Not only will Mississippi tax returns get processed late, but the snafu made April tax collections come up short by $85 million. Gov. Phil Bryant has already had to make mid-year budget cuts. He included the Department of Revenue. The department chose to lay off its temp processors. Hopefully, revenue will catch up as tax returns finally get processed. But, if a big shortfall remains after May, the Governor will be forced to make a third round of cuts. June will be the only month left in this fiscal year for agencies, universities, and community colleges to absorb the cuts.

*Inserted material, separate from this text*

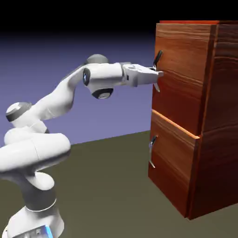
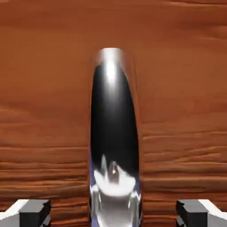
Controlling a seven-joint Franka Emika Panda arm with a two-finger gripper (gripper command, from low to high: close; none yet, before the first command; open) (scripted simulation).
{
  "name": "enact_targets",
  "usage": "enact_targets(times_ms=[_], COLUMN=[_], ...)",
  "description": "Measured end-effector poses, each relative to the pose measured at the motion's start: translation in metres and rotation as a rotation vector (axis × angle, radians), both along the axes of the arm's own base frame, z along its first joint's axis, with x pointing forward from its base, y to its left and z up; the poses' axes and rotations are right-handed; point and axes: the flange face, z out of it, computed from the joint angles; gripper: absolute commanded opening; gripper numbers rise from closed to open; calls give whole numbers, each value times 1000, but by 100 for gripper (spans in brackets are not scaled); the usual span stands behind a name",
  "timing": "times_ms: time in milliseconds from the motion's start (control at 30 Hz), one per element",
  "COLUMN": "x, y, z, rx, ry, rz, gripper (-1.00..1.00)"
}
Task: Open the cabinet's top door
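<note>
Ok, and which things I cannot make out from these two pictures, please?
- Exterior view: the middle of the top door's handle, hidden by the gripper.
- Hand view: the near end of that same handle, cut off by the bottom edge, as are parts of both fingers.
- Exterior view: the inside of the cabinet, hidden by its closed doors; its far side, cut off by the right edge.

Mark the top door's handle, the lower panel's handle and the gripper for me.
top door's handle [image 2: 113, 115]: hand view, dark middle
lower panel's handle [image 1: 150, 148]: exterior view, curved bar
gripper [image 2: 113, 213]: hand view, midway between fingertips
</note>
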Motion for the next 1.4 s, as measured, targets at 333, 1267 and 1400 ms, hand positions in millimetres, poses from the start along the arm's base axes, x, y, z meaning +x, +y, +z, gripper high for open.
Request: enact_targets(times_ms=[333,1267,1400], x=[-59,-133,-136], y=[-47,-198,-226], z=[0,0,0], rx=[0,0,0], ry=[0,1,0], rz=[266,871,971], gripper=[-100,-100,-100])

State funded employees should be ready for a month of furloughs.
Oops….Legislators’ last minute assault on agency funding put the Department of Health, the Mississippi Emergency Management Agency (MEMA), the Office of Attorney General and other agencies in dire straits.

Trying to balance next year’s state budget in the face of revenue shortfalls, the Legislature, without notice, little debate, and questionable due diligence, confiscated special funds and outlawed interagency transactions.

“It could cost the state more than $20 million in federal funding because agencies will be unable to receive federal reimbursement without a bill from another state agency,” said a spokeswoman for the Office of Attorney General.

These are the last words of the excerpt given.